## WORK TO BE COMPLETED
All lines from the start of the listing below through the line containing "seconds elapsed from" are to be written out again exactly, and no others.

## DATA
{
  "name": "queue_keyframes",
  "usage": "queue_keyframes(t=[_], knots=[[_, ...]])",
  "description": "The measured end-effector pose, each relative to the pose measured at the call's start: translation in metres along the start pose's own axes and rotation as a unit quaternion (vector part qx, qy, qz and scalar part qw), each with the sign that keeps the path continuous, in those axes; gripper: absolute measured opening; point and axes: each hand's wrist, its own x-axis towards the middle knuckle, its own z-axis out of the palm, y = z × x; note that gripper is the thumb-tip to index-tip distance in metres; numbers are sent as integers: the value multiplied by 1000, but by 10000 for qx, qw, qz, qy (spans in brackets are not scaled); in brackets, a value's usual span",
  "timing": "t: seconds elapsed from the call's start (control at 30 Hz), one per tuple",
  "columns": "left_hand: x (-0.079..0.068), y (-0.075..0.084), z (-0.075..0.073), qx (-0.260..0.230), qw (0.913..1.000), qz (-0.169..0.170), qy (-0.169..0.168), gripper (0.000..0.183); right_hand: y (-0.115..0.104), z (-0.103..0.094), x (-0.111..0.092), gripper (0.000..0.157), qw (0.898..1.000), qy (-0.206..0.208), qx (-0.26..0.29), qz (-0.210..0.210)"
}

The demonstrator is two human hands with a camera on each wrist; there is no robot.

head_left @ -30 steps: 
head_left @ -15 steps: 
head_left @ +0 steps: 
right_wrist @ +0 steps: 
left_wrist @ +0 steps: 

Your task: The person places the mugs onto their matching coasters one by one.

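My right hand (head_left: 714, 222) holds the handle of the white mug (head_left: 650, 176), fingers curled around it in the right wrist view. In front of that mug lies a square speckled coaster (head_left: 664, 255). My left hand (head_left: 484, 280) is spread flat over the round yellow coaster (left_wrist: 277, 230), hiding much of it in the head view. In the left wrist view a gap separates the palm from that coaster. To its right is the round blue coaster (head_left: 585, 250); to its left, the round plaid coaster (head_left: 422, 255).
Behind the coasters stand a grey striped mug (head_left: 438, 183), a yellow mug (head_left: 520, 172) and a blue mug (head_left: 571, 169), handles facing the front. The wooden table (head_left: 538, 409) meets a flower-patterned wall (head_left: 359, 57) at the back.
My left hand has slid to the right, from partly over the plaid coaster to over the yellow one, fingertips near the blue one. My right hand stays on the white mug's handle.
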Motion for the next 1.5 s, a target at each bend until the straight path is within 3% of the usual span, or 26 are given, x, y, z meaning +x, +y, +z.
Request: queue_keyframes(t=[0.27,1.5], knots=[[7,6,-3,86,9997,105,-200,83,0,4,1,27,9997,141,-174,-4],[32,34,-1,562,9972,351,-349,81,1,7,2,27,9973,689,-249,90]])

## COMPLETED TASK
{
  "name": "queue_keyframes",
  "usage": "queue_keyframes(t=[_], knots=[[_, ...]])",
  "description": "The measured end-effector pose, each relative to the pose measured at the call's start: translation in metres along the start pose's own axes and rotation as a unit quaternion (vector part qx, qy, qz and scalar part qw), each with the sign that keeps the path continuous, in those axes; gripper: absolute measured opening; point and axes: each hand's wrist, its own x-axis towards the middle knuckle, its own z-axis out of the palm, y = z × x; note that gripper is the thumb-tip to index-tip distance in metres; numbers are sent as integers: the value multiplied by 1000, but by 10000 for qx, qw, qz, qy (spans in brackets are not scaled); in brackets, a value's usual span",
  "timing": "t: seconds elapsed from the call's start (control at 30 Hz), one per tuple",

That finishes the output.